Scaling Laws and Insights from GPT

The evolution of the GPT series has profoundly revealed the role of scaling laws in language models.

Kaplan Scaling Law

OpenAI's research (Kaplan et al., 2020) found that language model performance (cross-entropy loss) follows a power-law relationship with three factors:

\[ L(N) \propto N^{-\alpha_N}, \quad L(D) \propto D^{-\alpha_D}, \quad L(C) \propto C^{-\alpha_C} \]

Where \(N\) is the number of parameters, \(D\) is the amount of data, and \(C\) is the compute budget.

Key findings:

Model performance improves smoothly and predictably as a power law with increasing scale
Under a fixed compute budget, scaling up the model is more efficient than adding more data (later revised by Chinchilla)
Architectural details (layer-to-width ratio, number of attention heads, etc.) have a relatively minor impact on performance

Observing Scaling Effects Across the GPT Series

参数量 (对数尺度):

GPT-1        GPT-2         GPT-3              GPT-4
117M         1.5B          175B               ~1.8T (传闻)
  |            |              |                  |
  +----13x-----+----117x-----+-----~10x---------+
  |            |              |                  |
  微调        Zero-shot     In-Context         多模态
  12个任务     初步涌现      Learning           强推理
  SOTA         能力         Chain-of-Thought    专家考试水平

Each leap in scale has brought qualitative -- not merely quantitative -- changes. This is precisely what makes scaling laws so compelling.

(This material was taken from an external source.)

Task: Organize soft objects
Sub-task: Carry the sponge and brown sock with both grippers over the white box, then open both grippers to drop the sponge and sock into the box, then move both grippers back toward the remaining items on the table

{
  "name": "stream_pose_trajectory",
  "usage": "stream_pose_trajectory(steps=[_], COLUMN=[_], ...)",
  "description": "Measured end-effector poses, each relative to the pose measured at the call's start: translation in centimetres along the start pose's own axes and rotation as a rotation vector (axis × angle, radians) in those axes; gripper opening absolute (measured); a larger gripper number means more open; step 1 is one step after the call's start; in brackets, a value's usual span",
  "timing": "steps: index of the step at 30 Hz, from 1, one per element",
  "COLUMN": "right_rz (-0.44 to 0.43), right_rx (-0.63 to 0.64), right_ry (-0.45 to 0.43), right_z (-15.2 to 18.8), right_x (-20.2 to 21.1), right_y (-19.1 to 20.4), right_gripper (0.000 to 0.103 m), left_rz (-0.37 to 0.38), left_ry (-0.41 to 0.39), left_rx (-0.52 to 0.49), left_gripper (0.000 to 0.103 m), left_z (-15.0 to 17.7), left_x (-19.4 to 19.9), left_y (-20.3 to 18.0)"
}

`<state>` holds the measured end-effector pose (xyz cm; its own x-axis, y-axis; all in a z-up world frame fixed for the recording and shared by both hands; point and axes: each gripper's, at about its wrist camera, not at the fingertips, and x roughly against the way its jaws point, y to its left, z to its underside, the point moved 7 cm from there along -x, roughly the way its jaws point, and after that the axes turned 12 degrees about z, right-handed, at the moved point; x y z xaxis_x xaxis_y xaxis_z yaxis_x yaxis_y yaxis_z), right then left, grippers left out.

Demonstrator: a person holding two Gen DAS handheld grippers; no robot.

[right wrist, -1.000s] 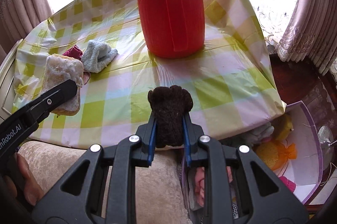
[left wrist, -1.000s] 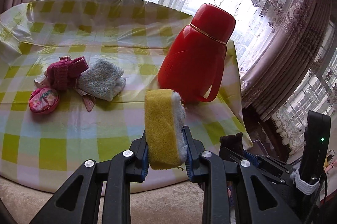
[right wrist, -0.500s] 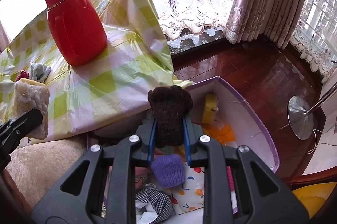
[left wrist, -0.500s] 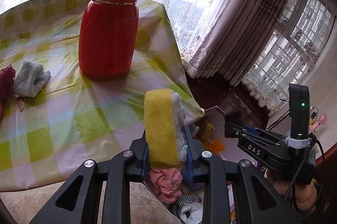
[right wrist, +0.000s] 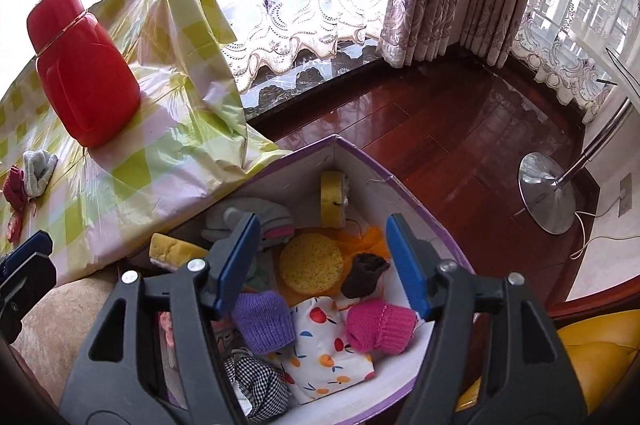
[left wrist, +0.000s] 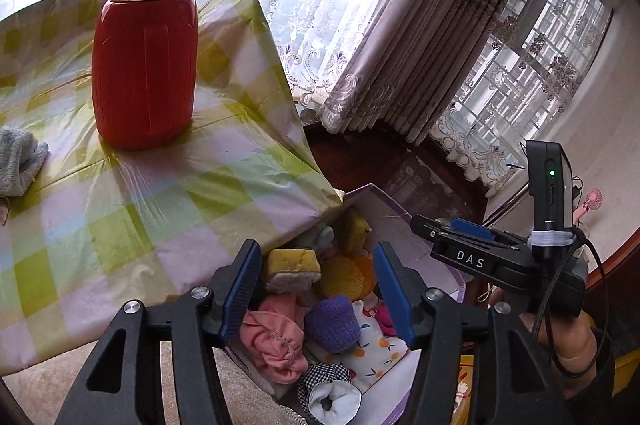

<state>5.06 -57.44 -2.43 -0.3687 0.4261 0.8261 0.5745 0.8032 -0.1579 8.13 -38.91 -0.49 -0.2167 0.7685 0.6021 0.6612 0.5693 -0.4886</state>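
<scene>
While both grippers hang over the box [right wrist: 362, 161], their jaws have just been opening. The left gripper [left wrist: 318, 289] stands wide, the sponge [left wrist: 292, 267] lying loose below its fingers. The right gripper [right wrist: 322, 265] gapes empty, the brown sock [right wrist: 364, 275] dropped beneath its fingers.

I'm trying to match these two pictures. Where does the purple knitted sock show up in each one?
Left wrist view: purple sock low centre, in the box between the claw's blue pads.
Right wrist view: purple sock lower left of centre, by the left blue pad.
Shared landmark: the red flask on the checked tablecloth.
</scene>
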Motion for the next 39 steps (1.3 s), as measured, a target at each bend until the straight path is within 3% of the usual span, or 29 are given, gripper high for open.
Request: stream_pose_trajectory(steps=[15, 31, 39], right_rz=[-0.103, -0.208, -0.246], right_rx=[0.114, 0.269, 0.345], right_ry=[-0.023, -0.053, -0.066], right_z=[0.5, 1.3, 1.8], right_x=[2.3, 5.1, 6.2], right_y=[7.3, 17.3, 22.4], right_gripper=[0.069, 0.069, 0.069], left_rz=[-0.324, -0.559, -0.625], left_ry=[-0.048, -0.159, -0.184], left_rx=[0.071, 0.232, 0.300], left_gripper=[0.064, 0.064, 0.064], left_z=[-0.5, 0.3, 1.1], left_x=[4.2, 12.8, 16.0], left_y=[6.8, 17.2, 21.3])
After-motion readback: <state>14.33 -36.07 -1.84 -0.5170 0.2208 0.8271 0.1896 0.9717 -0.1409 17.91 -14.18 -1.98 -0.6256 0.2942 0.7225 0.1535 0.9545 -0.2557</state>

Reflections and Discussion

GPT's Impact on AI Development

Paradigm shift: From "training a specialized model for each task" to "solving all tasks with a single general-purpose model," GPT has led the foundation model paradigm
Scaling above all: The success of the GPT series has reinforced the belief that "bigger is better," fueling the compute arms race
Rise of prompt engineering: Unlocking model capabilities no longer depends on fine-tuning, but on how prompts are designed
AI safety and alignment: The powerful capabilities of the GPT series have also raised safety concerns (misinformation, bias, misuse, etc.), driving alignment research (RLHF, etc.)

Open Questions

Why is the Transformer's scaling behavior so smooth? The theoretical explanation for this phenomenon remains incomplete
What is the true nature of In-Context Learning? Is it genuine "learning" or pattern matching?
The data ceiling: When high-quality text data is nearly exhausted, can scaling continue? Is synthetic data the way forward?
Efficiency concerns: Autoregressive generation is inherently sequential, producing only one token at a time. Is there a more efficient generation paradigm?
Predictability of emergent abilities: Can we predict in advance at what scale a model will develop a particular capability?

Summary

From a 117M-parameter model in 2018 to today's ultra-large-scale multimodal models, the GPT series has not only pushed the boundaries of natural language processing technically, but has fundamentally changed how we think about AI systems. The paradigm of "pre-trained large models + prompting/alignment" has become the central pathway in current AI research. Understanding GPT's architectural design, training methodology, and scaling behavior is an essential foundation for understanding modern AI development.